──────── Provided records

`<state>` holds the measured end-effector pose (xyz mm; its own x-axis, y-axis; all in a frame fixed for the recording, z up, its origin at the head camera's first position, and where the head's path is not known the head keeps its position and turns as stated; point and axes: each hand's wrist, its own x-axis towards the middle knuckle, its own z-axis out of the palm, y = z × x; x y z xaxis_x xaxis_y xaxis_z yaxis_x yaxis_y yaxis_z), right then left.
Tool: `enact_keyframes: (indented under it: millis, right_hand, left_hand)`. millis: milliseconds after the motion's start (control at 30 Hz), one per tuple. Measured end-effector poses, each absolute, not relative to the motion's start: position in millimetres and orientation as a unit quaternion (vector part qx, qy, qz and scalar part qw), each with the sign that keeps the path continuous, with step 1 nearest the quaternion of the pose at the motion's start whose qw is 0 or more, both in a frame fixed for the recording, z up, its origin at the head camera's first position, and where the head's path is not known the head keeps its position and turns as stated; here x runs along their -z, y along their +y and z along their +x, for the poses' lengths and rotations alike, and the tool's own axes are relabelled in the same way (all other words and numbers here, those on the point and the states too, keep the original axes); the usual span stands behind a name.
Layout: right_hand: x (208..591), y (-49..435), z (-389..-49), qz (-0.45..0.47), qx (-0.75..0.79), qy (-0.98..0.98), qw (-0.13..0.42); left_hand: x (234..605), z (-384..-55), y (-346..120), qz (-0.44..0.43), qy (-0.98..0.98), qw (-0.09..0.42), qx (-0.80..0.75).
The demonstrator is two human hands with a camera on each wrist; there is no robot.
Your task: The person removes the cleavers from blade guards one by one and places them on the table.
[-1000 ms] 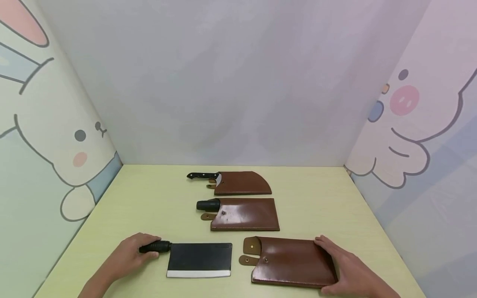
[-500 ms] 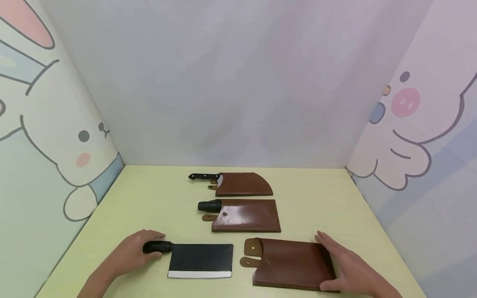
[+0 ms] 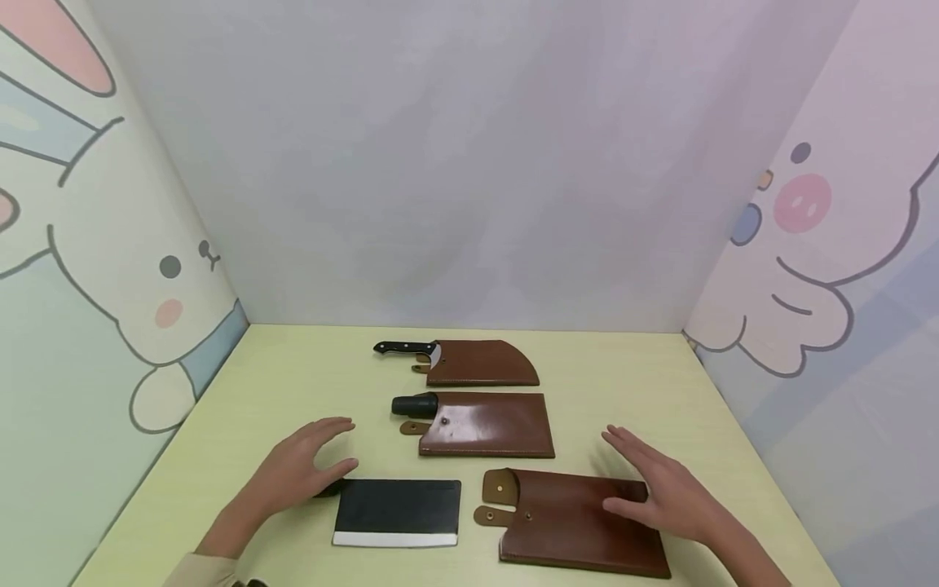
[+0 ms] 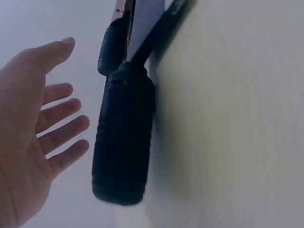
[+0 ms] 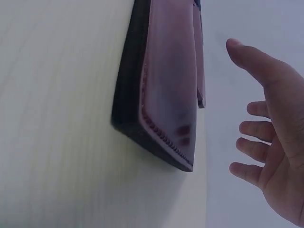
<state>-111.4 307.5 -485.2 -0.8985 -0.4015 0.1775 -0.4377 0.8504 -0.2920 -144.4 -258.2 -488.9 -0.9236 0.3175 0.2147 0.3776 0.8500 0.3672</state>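
A cleaver [image 3: 398, 507] with a dark blade and a bright edge lies flat on the table at the front left. Above its black handle [image 4: 124, 137] my left hand [image 3: 297, 466] is raised, fingers spread and holding nothing. In the head view that hand hides most of the handle. To the right of the blade lies a brown leather sheath [image 3: 565, 522], its opening and two snap straps facing the cleaver. My right hand [image 3: 663, 487] hovers over the sheath's right end, fingers apart and grasping nothing. The sheath's stitched end [image 5: 166, 137] shows below it in the right wrist view.
Behind, a second brown sheath [image 3: 491, 425] lies with a black knife handle [image 3: 414, 405] sticking out. Farther back is a curved sheath [image 3: 484, 363] holding a knife with a riveted black handle [image 3: 403, 348]. Walls with cartoon animals [image 3: 803, 204] enclose the pale table [image 3: 308, 371].
My left hand has let go of the cleaver's handle and lifted up and to the right. My right hand has come off the sheath's end and risen. Cleaver and sheath stay put.
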Motion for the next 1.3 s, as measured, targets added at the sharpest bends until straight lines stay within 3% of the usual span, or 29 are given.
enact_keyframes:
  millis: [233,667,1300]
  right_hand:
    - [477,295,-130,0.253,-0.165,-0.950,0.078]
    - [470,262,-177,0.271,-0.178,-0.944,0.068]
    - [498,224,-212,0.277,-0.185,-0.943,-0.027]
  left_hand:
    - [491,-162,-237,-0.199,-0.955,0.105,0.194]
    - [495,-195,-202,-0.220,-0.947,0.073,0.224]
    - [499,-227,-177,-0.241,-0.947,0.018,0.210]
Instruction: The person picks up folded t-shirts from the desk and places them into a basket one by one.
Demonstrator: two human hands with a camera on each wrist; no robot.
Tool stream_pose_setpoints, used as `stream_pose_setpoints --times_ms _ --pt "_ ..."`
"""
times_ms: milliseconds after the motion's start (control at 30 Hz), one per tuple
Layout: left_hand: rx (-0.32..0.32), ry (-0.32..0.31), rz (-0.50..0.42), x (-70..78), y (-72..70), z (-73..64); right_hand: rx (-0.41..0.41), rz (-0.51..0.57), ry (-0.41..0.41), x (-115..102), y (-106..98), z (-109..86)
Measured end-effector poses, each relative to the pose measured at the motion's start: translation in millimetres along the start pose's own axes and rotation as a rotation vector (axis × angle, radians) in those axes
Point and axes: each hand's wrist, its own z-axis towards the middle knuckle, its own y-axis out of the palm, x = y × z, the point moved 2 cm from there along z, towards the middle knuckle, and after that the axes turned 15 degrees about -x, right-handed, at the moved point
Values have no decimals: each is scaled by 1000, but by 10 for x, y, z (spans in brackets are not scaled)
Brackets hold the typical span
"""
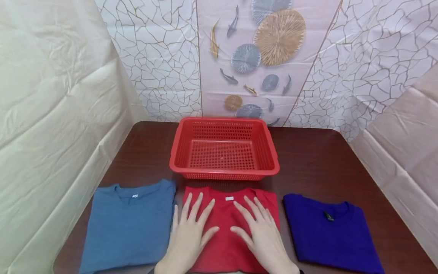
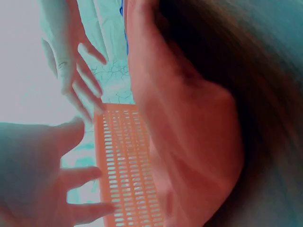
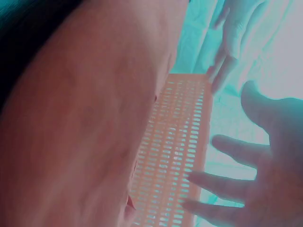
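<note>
A folded red T-shirt (image 1: pixel 227 243) with a white neck label lies at the front middle, its collar facing the basket. My left hand (image 1: pixel 187 238) is over its left half with fingers spread, and my right hand (image 1: pixel 261 238) is over its right half in the same way. Both wrist views show a gap between the hand and the red cloth (image 2: pixel 189 137). Neither hand holds anything. To the left lies a folded blue-grey T-shirt (image 1: pixel 130 228), near my left hand. A folded dark blue T-shirt (image 1: pixel 332 236) with a black label lies to the right.
Behind the red T-shirt stands a red perforated plastic basket (image 1: pixel 224 173) with nothing in it. All of this is on a dark brown table (image 1: pixel 308 160). Pale cloth (image 1: pixel 61 114) hangs along the left side, and a patterned sheet (image 1: pixel 164 57) hangs behind the table.
</note>
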Motion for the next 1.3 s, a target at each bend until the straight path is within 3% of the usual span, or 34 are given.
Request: stream_pose_setpoints --times_ms 100,200,300,500,633,767,967,1100,1200,1300 --pt "108 -40 -14 -41 -73 14 71 10 41 82 -47 -21" --pt "212 -95 -18 -145 -133 14 118 -5 133 222 -82 -68" --pt "232 -162 -11 -295 -160 7 138 -33 224 397 -108 -150" --pt "106 -255 -12 -549 -135 6 98 -64 348 707 -133 -318" --pt "-11 -277 -48 -607 -59 23 -45 -26 418 819 -105 -346" --pt "-121 -278 -157 -594 27 71 -208 85 484 875 -41 -291" --pt "-243 -232 -457 -546 118 130 -310 279 484 886 40 -203" --pt "-395 -235 -855 -555 158 148 -376 505 479 918 51 -175" --pt "-517 -233 -1197 -575 185 163 -463 784 460 961 60 -140" --pt "-611 -223 -1417 -591 220 189 -601 1054 434 990 88 -98"
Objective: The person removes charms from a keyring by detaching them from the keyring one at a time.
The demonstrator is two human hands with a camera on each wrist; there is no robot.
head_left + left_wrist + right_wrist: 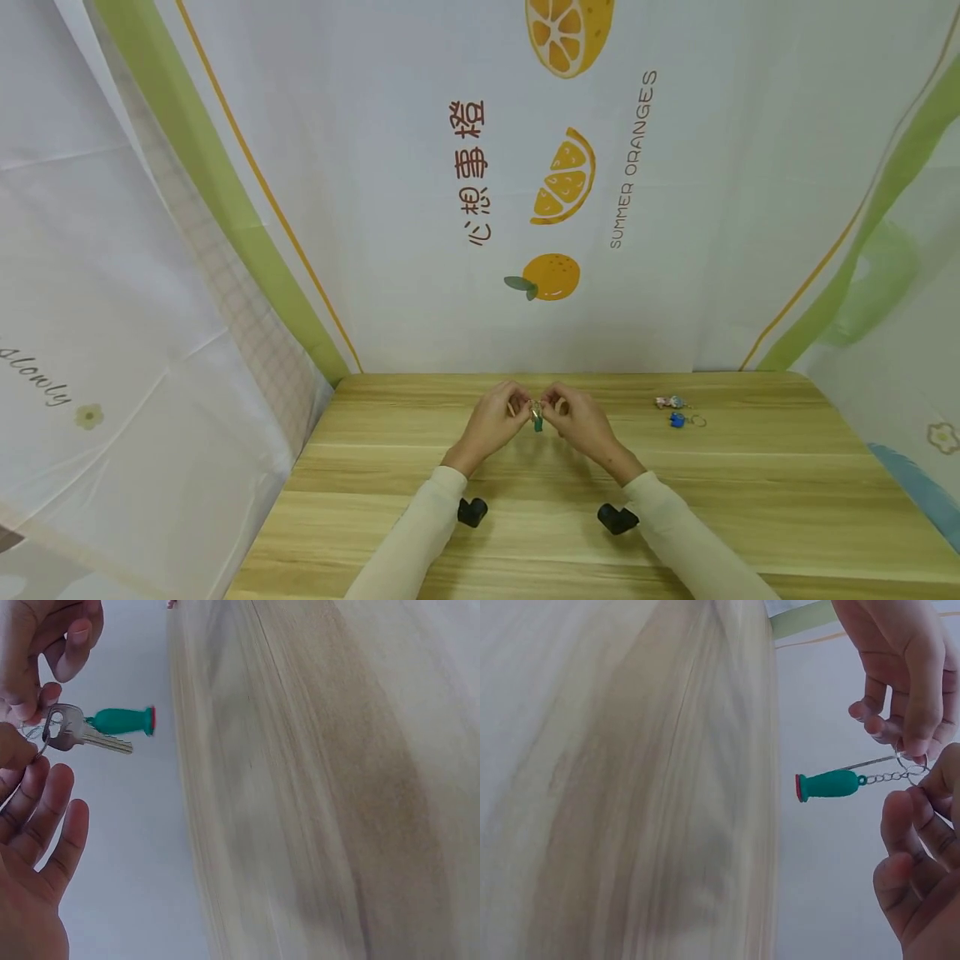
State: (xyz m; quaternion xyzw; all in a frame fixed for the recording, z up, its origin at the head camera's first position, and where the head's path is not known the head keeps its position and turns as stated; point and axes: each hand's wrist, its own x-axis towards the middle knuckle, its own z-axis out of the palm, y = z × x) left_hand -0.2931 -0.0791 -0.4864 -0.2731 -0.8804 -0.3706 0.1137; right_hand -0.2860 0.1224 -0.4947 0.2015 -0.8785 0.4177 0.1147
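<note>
My left hand (495, 419) and right hand (583, 423) meet over the far part of the wooden table. In the left wrist view, my left thumb and forefinger pinch the ring at the head of a silver key (70, 733); the other fingers spread loosely. A green keychain charm (829, 784) with a red end hangs on a short silver chain (885, 778). In the right wrist view, my right thumb and forefinger pinch the split ring (917, 772) of that chain. Key and charm dangle side by side, their rings meeting between the fingertips, which partly hide them.
To the right on the table (525, 542) lie a blue keychain charm (677, 420) with a ring and a small pink and blue figure charm (670, 402). A white cloth (405, 292) printed with oranges hangs behind the table's far edge. Black wrist cameras jut inward from both sleeves.
</note>
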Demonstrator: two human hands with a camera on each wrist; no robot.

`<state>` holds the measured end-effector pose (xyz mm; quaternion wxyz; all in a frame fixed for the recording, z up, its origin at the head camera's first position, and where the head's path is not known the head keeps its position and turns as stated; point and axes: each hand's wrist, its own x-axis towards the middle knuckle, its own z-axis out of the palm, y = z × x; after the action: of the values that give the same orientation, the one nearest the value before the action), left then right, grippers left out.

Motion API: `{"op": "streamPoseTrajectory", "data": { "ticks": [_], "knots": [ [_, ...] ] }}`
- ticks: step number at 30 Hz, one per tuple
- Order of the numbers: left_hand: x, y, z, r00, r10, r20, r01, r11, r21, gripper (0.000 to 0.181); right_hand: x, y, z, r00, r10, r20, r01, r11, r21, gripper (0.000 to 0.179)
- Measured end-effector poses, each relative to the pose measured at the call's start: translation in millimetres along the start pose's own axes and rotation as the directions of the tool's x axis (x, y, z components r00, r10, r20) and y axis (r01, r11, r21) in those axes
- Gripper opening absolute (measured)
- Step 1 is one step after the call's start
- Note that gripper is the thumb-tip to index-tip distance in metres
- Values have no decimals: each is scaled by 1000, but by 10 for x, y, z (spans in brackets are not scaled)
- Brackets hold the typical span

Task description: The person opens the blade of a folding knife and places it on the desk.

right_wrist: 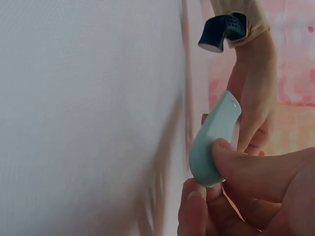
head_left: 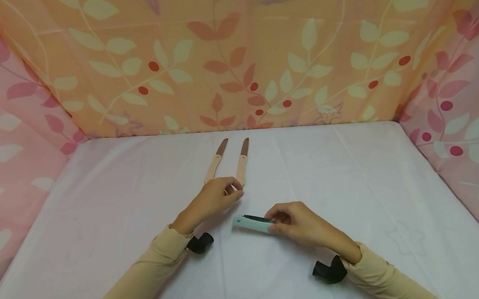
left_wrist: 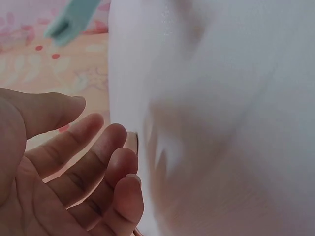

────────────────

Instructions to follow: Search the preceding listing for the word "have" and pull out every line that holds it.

Task solution:
Values have no decimals: each is scaled by 1000, but by 10 for x, y, z (spans in brackets are not scaled)
- Values have no decimals: each is scaled by 1000, but by 10 for x, y, z (spans in brackets are not scaled)

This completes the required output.